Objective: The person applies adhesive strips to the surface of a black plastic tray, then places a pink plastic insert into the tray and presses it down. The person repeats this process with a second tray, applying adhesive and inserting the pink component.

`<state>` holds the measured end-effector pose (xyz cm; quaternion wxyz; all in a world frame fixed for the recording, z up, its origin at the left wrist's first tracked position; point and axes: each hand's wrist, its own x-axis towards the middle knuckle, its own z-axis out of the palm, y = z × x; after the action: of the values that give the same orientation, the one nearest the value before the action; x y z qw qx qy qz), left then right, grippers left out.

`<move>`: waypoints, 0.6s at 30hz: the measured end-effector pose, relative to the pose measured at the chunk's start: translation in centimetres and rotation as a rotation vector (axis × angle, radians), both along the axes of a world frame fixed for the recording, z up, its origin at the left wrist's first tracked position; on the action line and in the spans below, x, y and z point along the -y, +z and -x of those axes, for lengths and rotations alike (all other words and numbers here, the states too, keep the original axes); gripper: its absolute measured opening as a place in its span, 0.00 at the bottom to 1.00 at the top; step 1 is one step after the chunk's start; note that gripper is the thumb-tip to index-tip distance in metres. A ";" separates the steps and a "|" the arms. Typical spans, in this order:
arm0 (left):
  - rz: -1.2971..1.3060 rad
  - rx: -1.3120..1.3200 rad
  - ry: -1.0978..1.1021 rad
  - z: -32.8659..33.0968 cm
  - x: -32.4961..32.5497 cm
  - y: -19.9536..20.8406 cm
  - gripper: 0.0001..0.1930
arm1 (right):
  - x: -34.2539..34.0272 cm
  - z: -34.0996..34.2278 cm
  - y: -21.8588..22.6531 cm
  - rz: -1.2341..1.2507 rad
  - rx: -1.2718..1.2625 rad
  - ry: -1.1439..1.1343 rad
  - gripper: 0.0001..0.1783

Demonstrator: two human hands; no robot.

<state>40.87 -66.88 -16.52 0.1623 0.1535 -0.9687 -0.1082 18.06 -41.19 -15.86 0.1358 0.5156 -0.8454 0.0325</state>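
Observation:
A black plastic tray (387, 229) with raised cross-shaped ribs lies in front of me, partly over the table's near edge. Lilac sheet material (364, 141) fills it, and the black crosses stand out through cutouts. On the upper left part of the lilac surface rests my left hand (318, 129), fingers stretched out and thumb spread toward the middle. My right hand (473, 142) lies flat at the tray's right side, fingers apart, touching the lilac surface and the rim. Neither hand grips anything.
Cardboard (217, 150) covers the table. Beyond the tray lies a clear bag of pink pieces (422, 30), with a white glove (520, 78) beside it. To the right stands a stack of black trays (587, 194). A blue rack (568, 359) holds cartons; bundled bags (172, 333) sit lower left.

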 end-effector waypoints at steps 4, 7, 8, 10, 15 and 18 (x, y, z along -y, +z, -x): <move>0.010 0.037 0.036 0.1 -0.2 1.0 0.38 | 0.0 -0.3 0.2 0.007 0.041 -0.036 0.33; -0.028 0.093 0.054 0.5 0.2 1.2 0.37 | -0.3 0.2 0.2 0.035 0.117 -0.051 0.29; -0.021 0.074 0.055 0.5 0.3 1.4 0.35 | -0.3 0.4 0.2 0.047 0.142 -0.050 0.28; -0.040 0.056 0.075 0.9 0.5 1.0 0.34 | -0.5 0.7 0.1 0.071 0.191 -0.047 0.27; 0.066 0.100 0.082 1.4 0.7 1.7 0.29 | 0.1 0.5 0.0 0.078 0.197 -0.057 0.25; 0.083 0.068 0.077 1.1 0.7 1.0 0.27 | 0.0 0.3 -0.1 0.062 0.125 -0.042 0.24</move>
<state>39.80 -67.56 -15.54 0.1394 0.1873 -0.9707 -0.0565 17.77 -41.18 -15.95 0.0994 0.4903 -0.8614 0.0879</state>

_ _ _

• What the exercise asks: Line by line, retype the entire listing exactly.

• Solution:
Objective: The person applies adhesive strips to the surface of a black plastic tray, then places a pink plastic insert into the tray and presses it down. The person repeats this process with a second tray, applying adhesive and inserting the pink component.

`<state>` holds the measured end-effector pose (xyz cm; quaternion wxyz; all in a world frame fixed for the recording, z up, its origin at the left wrist's first tracked position; point and axes: each hand's wrist, its own x-axis towards the middle knuckle, its own z-axis out of the palm, y = z × x; after the action: of the values that give the same orientation, the one nearest the value before the action; x y z qw qx qy qz), left then right, grippers left out.

`<move>`: waypoints, 0.6s at 30hz: the measured end-effector pose, relative to the pose measured at the chunk's start: translation in centimetres and rotation as a rotation vector (axis × angle, radians), both along the axes of a world frame fixed for the recording, z up, its origin at the left wrist's first tracked position; on the action line and in the spans below, x, y and z point along the -y, +z and -x of those axes, for lengths and rotations alike (all other words and numbers here, the states too, keep the original axes); gripper: its absolute measured opening as a place in its span, 0.00 at the bottom to 1.00 at the top; step 1 is one step after the chunk's start; note that gripper is the thumb-tip to index-tip distance in metres. A ";" separates the steps and a "|" the arms. Typical spans, in this order:
arm0 (left):
  - rz: -1.2971..1.3060 rad
  - rx: -1.3120..1.3200 rad
  - ry: -1.0978..1.1021 rad
  - z: -32.8659..33.0968 cm
  - x: -32.4961..32.5497 cm
  - y: -19.9536..20.8406 cm
  - gripper: 0.0001..0.1930
arm1 (right):
  - x: -34.2539..34.0272 cm
  - z: -34.0996..34.2278 cm
  - y: -21.8588..22.6531 cm
  - rz: -1.2341..1.2507 rad
  - rx: -1.2718..1.2625 rad
  - ry: -1.1439..1.1343 rad
  - gripper: 0.0001..0.1783

Demonstrator: two human hands; no robot.

<state>40.87 -66.88 -16.52 0.1623 0.1535 -0.9687 -0.1082 18.06 -41.19 -15.86 0.1358 0.5156 -0.8454 0.0325</state>
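Observation:
A black plastic tray (387, 229) with raised cross-shaped ribs lies in front of me, partly over the table's near edge. Lilac sheet material (364, 141) fills it, and the black crosses stand out through cutouts. On the upper left part of the lilac surface rests my left hand (318, 129), fingers stretched out and thumb spread toward the middle. My right hand (473, 142) lies flat at the tray's right side, fingers apart, touching the lilac surface and the rim. Neither hand grips anything.
Cardboard (217, 150) covers the table. Beyond the tray lies a clear bag of pink pieces (422, 30), with a white glove (520, 78) beside it. To the right stands a stack of black trays (587, 194). A blue rack (568, 359) holds cartons; bundled bags (172, 333) sit lower left.
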
 end-effector waypoints at steps 4, 7, 8, 10, 15 and 18 (x, y, z along -y, +z, -x): <move>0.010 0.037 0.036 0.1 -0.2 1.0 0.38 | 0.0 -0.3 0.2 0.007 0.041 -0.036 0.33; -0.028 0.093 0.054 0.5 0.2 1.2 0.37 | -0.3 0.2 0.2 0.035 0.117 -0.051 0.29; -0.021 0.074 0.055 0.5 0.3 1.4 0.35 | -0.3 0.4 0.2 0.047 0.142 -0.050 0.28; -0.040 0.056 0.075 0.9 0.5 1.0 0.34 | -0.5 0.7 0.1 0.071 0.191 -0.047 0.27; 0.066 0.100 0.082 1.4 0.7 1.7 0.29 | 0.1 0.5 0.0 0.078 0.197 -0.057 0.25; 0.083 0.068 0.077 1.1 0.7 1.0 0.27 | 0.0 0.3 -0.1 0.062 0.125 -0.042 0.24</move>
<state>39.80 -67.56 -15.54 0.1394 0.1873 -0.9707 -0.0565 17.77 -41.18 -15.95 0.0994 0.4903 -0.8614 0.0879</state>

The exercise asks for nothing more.